We kept going higher. I thought Cooper, being a smaller dog than Lota, might blow away, but his proximity to the ground helped him. It was the kind of wind you lean into, that takes your breath away. The snowshoe itself is challenging, but usually not a problem. With the wind, I paused before taking each step up. Scott and Lota weren’t fazed. At one point, Cooper ran to me whimpering, ice chunks in the hair around his eyes. The wind kicked up to the point that I had to sit in the snow and I tried guarding Cooper with my body. All I could hear was wind and whimpering. And then, “We should keep going.” So we did.
The sky was a bright dark blue and, in the stiller parts of the mountain, small trees had become snow people.

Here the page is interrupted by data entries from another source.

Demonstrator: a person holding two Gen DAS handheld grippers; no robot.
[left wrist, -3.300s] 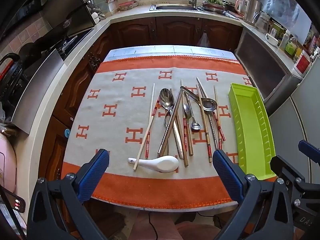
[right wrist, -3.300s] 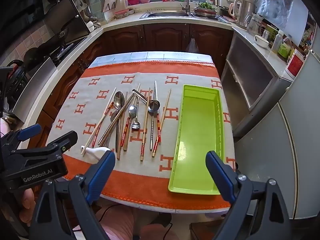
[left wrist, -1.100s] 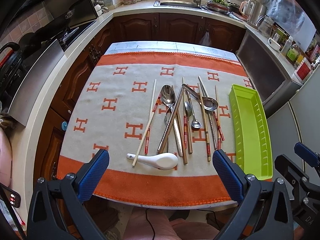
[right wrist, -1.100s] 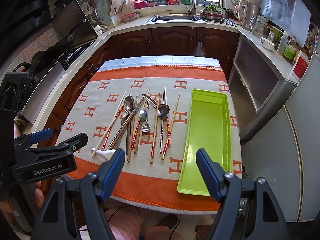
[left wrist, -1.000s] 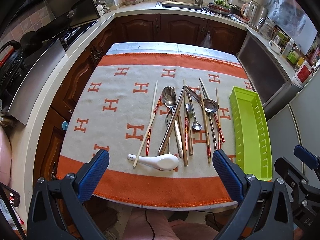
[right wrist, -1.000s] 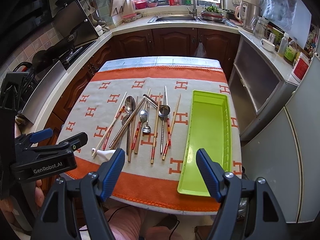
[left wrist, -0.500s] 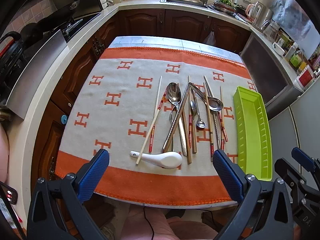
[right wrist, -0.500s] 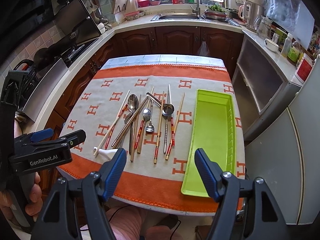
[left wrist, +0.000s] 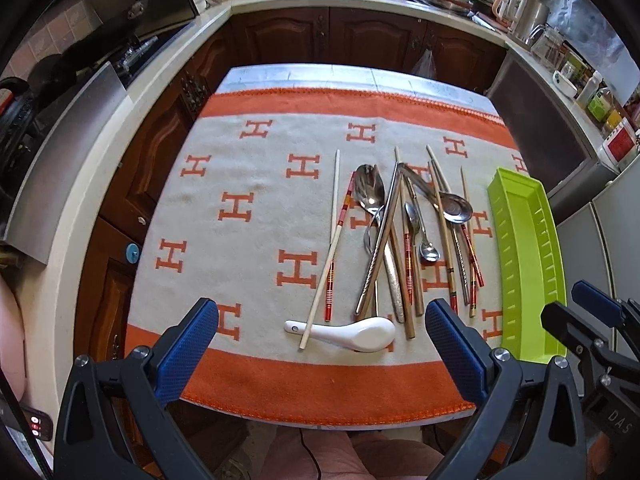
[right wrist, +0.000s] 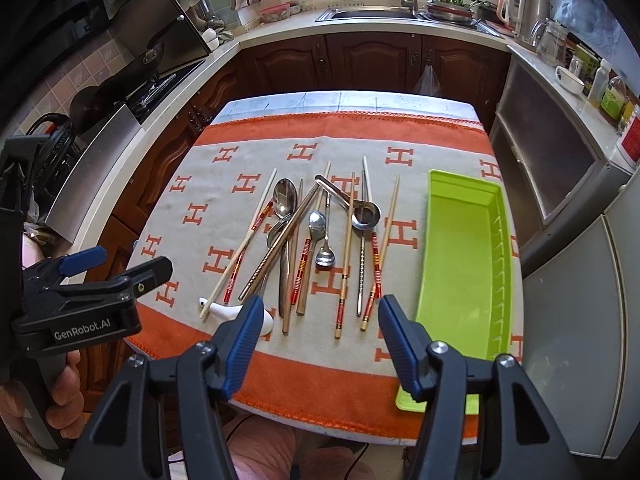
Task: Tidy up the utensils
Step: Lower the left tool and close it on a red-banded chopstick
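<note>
A pile of metal spoons (left wrist: 370, 194) (right wrist: 285, 198) and several wooden and red-banded chopsticks (left wrist: 408, 252) (right wrist: 346, 256) lies in the middle of the orange and grey cloth. A white ceramic spoon (left wrist: 356, 334) (right wrist: 226, 310) lies at the pile's near end. A lime green tray (left wrist: 528, 256) (right wrist: 464, 256) stands empty at the right of the cloth. My left gripper (left wrist: 320, 344) is open and empty above the cloth's near edge, over the white spoon. My right gripper (right wrist: 318, 336) is open and empty above the near ends of the chopsticks. The left gripper also shows at the left of the right wrist view (right wrist: 116, 268).
The cloth (left wrist: 248, 264) covers a small table with drops on all sides. Dark wood cabinets and a counter with a sink (right wrist: 368, 14) ring the table. A stove (right wrist: 156, 88) is at the left, a fridge (right wrist: 580, 320) at the right.
Both grippers have moved forward and down toward the table. The right gripper's jaws have narrowed somewhat and it has shifted left over the chopsticks. Nothing on the cloth has moved.
</note>
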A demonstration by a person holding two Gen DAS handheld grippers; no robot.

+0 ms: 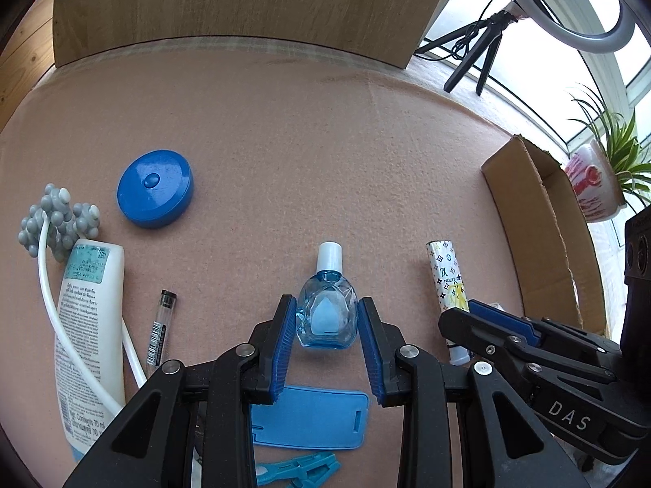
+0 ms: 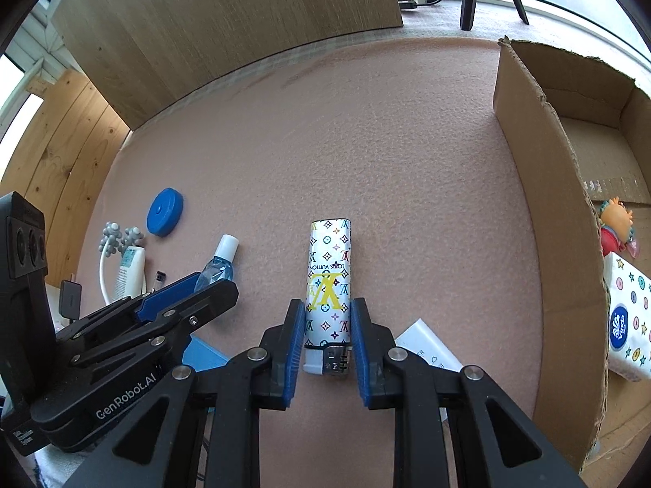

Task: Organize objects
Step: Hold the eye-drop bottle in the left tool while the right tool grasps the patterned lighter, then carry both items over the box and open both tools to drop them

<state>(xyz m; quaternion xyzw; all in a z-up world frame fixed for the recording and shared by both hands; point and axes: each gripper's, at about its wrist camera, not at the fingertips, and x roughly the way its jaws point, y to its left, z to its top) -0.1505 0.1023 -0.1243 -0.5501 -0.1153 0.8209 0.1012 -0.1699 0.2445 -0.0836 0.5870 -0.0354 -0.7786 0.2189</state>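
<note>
A small blue eye-drop bottle (image 1: 327, 309) with a white cap lies on the pink mat, between the pads of my left gripper (image 1: 327, 305); the jaws flank it closely, and contact is unclear. A patterned lighter (image 2: 328, 288) lies between the pads of my right gripper (image 2: 328, 309), whose jaws stand right against its sides. The lighter also shows in the left wrist view (image 1: 445, 274), and the bottle in the right wrist view (image 2: 217, 266). The cardboard box (image 2: 541, 187) stands at the right.
At the left lie a blue round case (image 1: 154, 189), a white tube (image 1: 91, 317), a grey massager (image 1: 57, 219) and a pen (image 1: 160, 331). A blue tag (image 1: 309, 417) and clip (image 1: 299, 469) lie near me. The box holds a tissue pack (image 2: 628, 321) and a toy (image 2: 616, 223).
</note>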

In the windy areas, ice formed sideways from branches.
It was our first snowshoe of the season and sometimes it felt like learning to walk again —breaking through snow unexpectedly, twisting ankles, falling.
The wind got stronger the higher we went. The wind picked up the snow, whipping it in my face, which I was positive would be wind burnt, aging my skin ten years. Usually it was snow powder, but sometimes it picked up big chunks and I shielded my face with my hands. I saw Scott above me on the mountain, standing up strong, looking toward Gastineau Channel, likely enjoying the view. At that point, my body was no longer blocking the wind, it was going through me, like a million eager ghosts, and I couldn’t bear the thought of taking one more step higher, exposing myself any longer than I already had. When Scott looked toward me, I motioned with my arm that I was heading down. Lucky for me, he immediately came in my direction.
I wished there had been some button to push to make the wind stop - not for good, but enough to get us back into the woods. But isn't that the beauty of Mother Nature - our inability to control her.